Directions for this task
Those lines of the following listing which contain the string "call" should be returned.

========================================================================

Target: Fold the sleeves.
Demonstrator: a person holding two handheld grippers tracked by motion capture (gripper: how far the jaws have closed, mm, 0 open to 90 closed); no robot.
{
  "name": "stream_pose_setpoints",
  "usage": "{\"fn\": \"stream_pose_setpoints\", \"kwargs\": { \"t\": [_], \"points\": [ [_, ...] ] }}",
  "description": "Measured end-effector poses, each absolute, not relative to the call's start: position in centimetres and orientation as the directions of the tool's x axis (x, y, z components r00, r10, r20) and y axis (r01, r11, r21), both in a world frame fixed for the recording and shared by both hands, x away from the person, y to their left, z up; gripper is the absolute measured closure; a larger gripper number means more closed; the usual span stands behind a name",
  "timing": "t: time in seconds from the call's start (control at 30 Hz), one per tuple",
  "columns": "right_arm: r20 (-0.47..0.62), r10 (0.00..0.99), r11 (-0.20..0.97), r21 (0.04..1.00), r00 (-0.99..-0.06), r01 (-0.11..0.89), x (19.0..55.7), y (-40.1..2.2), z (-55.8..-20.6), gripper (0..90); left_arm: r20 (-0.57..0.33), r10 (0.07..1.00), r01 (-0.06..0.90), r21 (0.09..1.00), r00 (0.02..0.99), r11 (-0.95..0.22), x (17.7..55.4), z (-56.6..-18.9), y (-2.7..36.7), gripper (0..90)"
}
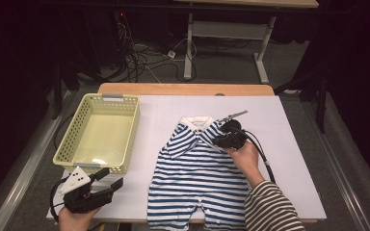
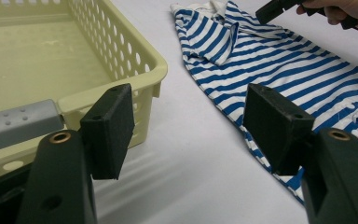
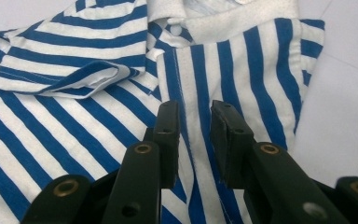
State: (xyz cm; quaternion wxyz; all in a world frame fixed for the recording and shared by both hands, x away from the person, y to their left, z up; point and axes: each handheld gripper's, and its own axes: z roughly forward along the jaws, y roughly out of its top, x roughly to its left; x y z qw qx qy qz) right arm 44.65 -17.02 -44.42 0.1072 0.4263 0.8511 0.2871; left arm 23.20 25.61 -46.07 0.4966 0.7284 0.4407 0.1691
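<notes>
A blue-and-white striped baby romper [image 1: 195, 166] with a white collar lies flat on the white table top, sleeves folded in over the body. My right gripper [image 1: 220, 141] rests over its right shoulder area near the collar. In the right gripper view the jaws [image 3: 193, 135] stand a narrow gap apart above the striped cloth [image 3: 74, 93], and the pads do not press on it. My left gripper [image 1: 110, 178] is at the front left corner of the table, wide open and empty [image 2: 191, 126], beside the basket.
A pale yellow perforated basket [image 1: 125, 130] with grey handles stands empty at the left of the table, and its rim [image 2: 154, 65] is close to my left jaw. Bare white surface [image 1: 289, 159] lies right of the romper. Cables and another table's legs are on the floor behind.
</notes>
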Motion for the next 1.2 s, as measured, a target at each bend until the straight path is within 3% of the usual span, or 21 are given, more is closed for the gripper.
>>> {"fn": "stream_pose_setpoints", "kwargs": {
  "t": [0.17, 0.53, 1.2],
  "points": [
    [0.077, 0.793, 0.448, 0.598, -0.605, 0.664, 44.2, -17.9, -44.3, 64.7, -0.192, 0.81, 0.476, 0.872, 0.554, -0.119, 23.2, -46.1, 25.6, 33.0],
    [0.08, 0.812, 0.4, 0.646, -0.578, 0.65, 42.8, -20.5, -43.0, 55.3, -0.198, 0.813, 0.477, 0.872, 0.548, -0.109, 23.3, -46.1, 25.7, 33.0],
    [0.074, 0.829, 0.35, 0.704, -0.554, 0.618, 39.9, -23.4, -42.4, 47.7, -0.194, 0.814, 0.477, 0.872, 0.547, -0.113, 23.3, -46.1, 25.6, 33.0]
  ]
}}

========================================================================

Response to the exercise
  "description": "Measured end-effector poses, each absolute, not relative to the call's start: position in centimetres and orientation as the directions of the tool's x axis (x, y, z components r00, r10, r20) and y axis (r01, r11, r21), both in a world frame fixed for the recording and shared by both hands, x away from the person, y to their left, z up; gripper is the absolute measured closure; a larger gripper number means more closed; the usual span stands behind a name",
  "timing": "t: time in seconds from the call's start (control at 30 Hz), one per tuple",

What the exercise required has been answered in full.